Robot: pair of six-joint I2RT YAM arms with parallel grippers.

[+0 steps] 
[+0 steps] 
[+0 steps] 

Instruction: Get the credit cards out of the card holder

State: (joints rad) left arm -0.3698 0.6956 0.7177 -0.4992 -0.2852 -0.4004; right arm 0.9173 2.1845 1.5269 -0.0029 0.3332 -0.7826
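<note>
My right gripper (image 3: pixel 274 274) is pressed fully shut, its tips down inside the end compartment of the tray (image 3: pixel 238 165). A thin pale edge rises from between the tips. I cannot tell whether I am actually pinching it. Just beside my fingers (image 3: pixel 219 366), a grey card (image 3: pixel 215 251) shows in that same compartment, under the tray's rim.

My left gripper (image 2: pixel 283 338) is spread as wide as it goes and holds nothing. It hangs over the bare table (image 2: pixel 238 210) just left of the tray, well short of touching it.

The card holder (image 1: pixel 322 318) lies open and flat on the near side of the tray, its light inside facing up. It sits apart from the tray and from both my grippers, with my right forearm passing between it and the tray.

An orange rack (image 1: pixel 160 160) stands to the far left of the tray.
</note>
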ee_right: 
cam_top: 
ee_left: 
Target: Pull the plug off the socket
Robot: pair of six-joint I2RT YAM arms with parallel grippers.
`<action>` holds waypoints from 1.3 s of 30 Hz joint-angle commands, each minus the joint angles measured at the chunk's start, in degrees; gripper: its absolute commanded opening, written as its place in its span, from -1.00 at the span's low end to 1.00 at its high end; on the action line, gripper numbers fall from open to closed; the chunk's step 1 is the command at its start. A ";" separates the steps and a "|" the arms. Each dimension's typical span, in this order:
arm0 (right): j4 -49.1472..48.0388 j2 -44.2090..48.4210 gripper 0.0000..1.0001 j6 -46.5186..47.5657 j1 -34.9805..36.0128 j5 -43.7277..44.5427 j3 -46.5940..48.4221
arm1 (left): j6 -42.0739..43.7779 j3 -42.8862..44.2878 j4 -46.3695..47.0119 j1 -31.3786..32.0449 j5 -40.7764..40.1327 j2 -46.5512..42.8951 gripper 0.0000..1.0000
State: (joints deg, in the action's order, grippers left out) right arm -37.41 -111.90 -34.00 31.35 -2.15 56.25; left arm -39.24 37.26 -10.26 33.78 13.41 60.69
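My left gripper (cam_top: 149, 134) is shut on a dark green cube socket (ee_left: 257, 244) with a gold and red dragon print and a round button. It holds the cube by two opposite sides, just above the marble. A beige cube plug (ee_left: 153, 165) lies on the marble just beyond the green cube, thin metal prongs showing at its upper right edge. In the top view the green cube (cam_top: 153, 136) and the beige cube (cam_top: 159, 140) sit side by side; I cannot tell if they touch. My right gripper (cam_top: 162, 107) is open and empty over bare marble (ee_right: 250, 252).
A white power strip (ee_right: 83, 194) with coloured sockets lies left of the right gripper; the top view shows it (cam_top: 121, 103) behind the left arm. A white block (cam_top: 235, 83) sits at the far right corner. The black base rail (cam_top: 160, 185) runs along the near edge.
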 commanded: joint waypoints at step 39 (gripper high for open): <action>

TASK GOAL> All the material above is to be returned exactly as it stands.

THE ANSWER>
Robot: pair of six-joint I2RT YAM arms with parallel grippers.

[+0 steps] 
[+0 steps] 
[+0 steps] 

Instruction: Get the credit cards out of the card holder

State: (joints rad) left arm -0.3698 0.6956 0.7177 -0.4992 -0.2852 -0.4004; right arm 0.9173 2.1845 1.5269 -0.0029 0.3332 -0.7826
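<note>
My right gripper (image 3: pixel 274 274) is pressed fully shut, its tips down inside the end compartment of the tray (image 3: pixel 238 165). A thin pale edge rises from between the tips. I cannot tell whether I am actually pinching it. Just beside my fingers (image 3: pixel 219 366), a grey card (image 3: pixel 215 251) shows in that same compartment, under the tray's rim.

My left gripper (image 2: pixel 283 338) is spread as wide as it goes and holds nothing. It hangs over the bare table (image 2: pixel 238 210) just left of the tray, well short of touching it.

The card holder (image 1: pixel 322 318) lies open and flat on the near side of the tray, its light inside facing up. It sits apart from the tray and from both my grippers, with my right forearm passing between it and the tray.

An orange rack (image 1: pixel 160 160) stands to the far left of the tray.
</note>
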ee_right: 
cam_top: 
ee_left: 
Target: Pull the plug off the socket
Robot: pair of six-joint I2RT YAM arms with parallel grippers.
`<action>` holds waypoints from 1.3 s of 30 Hz joint-angle commands, each minus the joint angles measured at the chunk's start, in degrees; gripper: its absolute commanded opening, written as its place in its span, from -1.00 at the span's low end to 1.00 at its high end; on the action line, gripper numbers fall from open to closed; the chunk's step 1 is the command at its start. A ";" separates the steps and a "|" the arms. Each dimension's typical span, in this order:
arm0 (right): j4 -49.1472..48.0388 j2 -44.2090..48.4210 gripper 0.0000..1.0001 j6 -46.5186..47.5657 j1 -34.9805..36.0128 j5 -43.7277..44.5427 j3 -46.5940..48.4221
arm1 (left): j6 -42.0739..43.7779 j3 -42.8862..44.2878 j4 -46.3695..47.0119 j1 -31.3786..32.0449 j5 -40.7764..40.1327 j2 -46.5512..42.8951 gripper 0.0000..1.0000
State: (joints deg, in the action's order, grippers left out) right arm -37.41 -111.90 -34.00 31.35 -2.15 56.25; left arm -39.24 37.26 -10.26 33.78 13.41 60.69
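My left gripper (cam_top: 149, 134) is shut on a dark green cube socket (ee_left: 257, 244) with a gold and red dragon print and a round button. It holds the cube by two opposite sides, just above the marble. A beige cube plug (ee_left: 153, 165) lies on the marble just beyond the green cube, thin metal prongs showing at its upper right edge. In the top view the green cube (cam_top: 153, 136) and the beige cube (cam_top: 159, 140) sit side by side; I cannot tell if they touch. My right gripper (cam_top: 162, 107) is open and empty over bare marble (ee_right: 250, 252).
A white power strip (ee_right: 83, 194) with coloured sockets lies left of the right gripper; the top view shows it (cam_top: 121, 103) behind the left arm. A white block (cam_top: 235, 83) sits at the far right corner. The black base rail (cam_top: 160, 185) runs along the near edge.
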 commanded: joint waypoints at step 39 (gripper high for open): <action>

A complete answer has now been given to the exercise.